Everything in the data that follows should be given again verbatim, except the images.

+-------+

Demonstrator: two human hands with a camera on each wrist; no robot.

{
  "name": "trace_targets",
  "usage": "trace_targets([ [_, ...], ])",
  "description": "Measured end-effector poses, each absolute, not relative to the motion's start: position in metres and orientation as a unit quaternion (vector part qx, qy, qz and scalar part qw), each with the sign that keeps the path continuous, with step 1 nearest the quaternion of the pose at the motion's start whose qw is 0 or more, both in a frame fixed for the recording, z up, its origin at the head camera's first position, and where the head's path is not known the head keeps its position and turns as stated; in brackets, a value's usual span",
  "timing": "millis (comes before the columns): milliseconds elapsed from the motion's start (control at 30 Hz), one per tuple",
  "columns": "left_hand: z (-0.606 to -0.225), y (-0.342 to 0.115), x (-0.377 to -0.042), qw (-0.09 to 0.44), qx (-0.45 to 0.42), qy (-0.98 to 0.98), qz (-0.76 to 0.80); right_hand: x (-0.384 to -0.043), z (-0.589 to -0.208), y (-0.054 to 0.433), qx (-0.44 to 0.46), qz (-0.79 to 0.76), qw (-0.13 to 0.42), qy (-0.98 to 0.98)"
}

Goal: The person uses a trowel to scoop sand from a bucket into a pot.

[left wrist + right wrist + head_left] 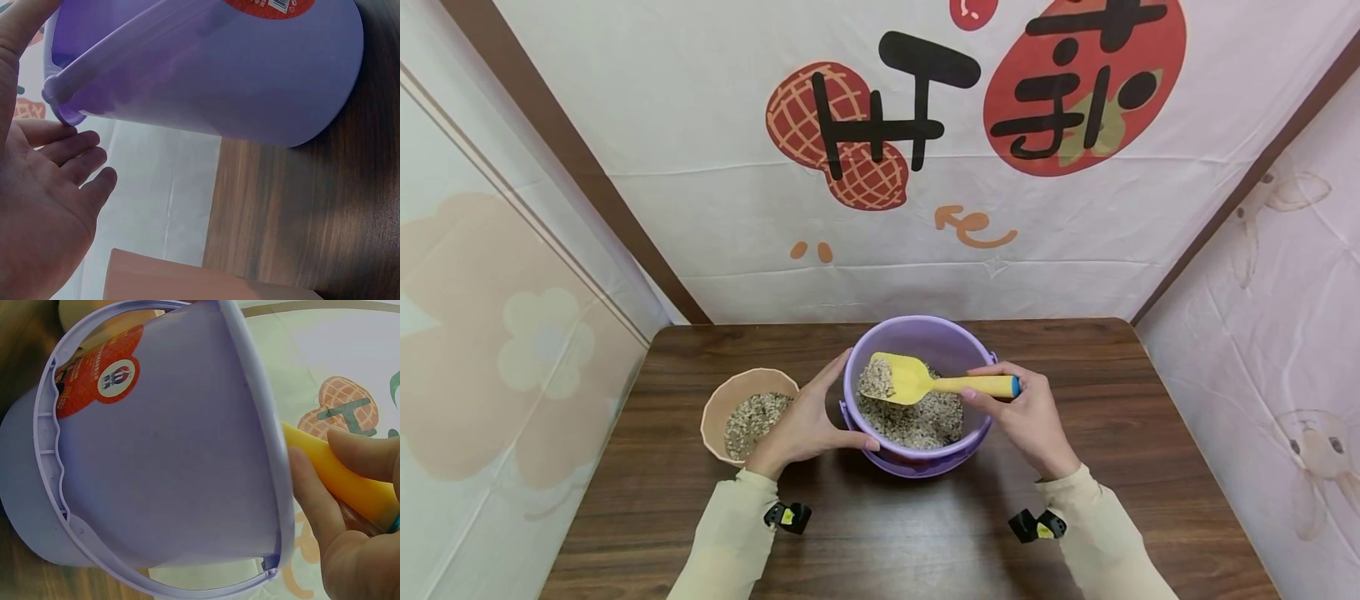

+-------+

Written answer
Demonstrator: two human hands with a camera on each wrist; no robot.

{
  "name": "trace_targets",
  "usage": "trace_targets([ [_, ...], ])",
  "description": "Measured end-effector poses, each absolute, not relative to the motion's start: position in metres and orientation as a unit quaternion (vector part qx, qy, qz and scalar part qw), each with the sign that keeps the path continuous, with step 1 nearest the quaternion of the pose at the motion's start whose qw is 0 or more, both in a frame fixed for the recording, z up, its origin at the head camera's first position, and where the head's path is not known the head keeps its position and turns as stated; in brackets, a value's usual span",
  "timing": "millis (comes before the columns): milliseconds elapsed from the motion's start (control at 30 Hz), one per tuple",
  "columns": "left_hand: z (-0.606 to -0.225), y (-0.342 to 0.115), x (-0.377 to -0.042), qw (-0.09 to 0.44), qx (-0.45 to 0.42), qy (-0.98 to 0.98), qz (-0.76 to 0.80); right_hand: x (-0.384 to -0.043), z (-0.589 to -0.208), y (-0.054 to 0.433), qx (-0.44 to 0.46), qz (-0.79 to 0.76), qw (-0.13 to 0.42), qy (-0.98 to 0.98)"
}

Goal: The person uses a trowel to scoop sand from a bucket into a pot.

[left wrist + right wrist + head_left] 

With this, the answer is complete.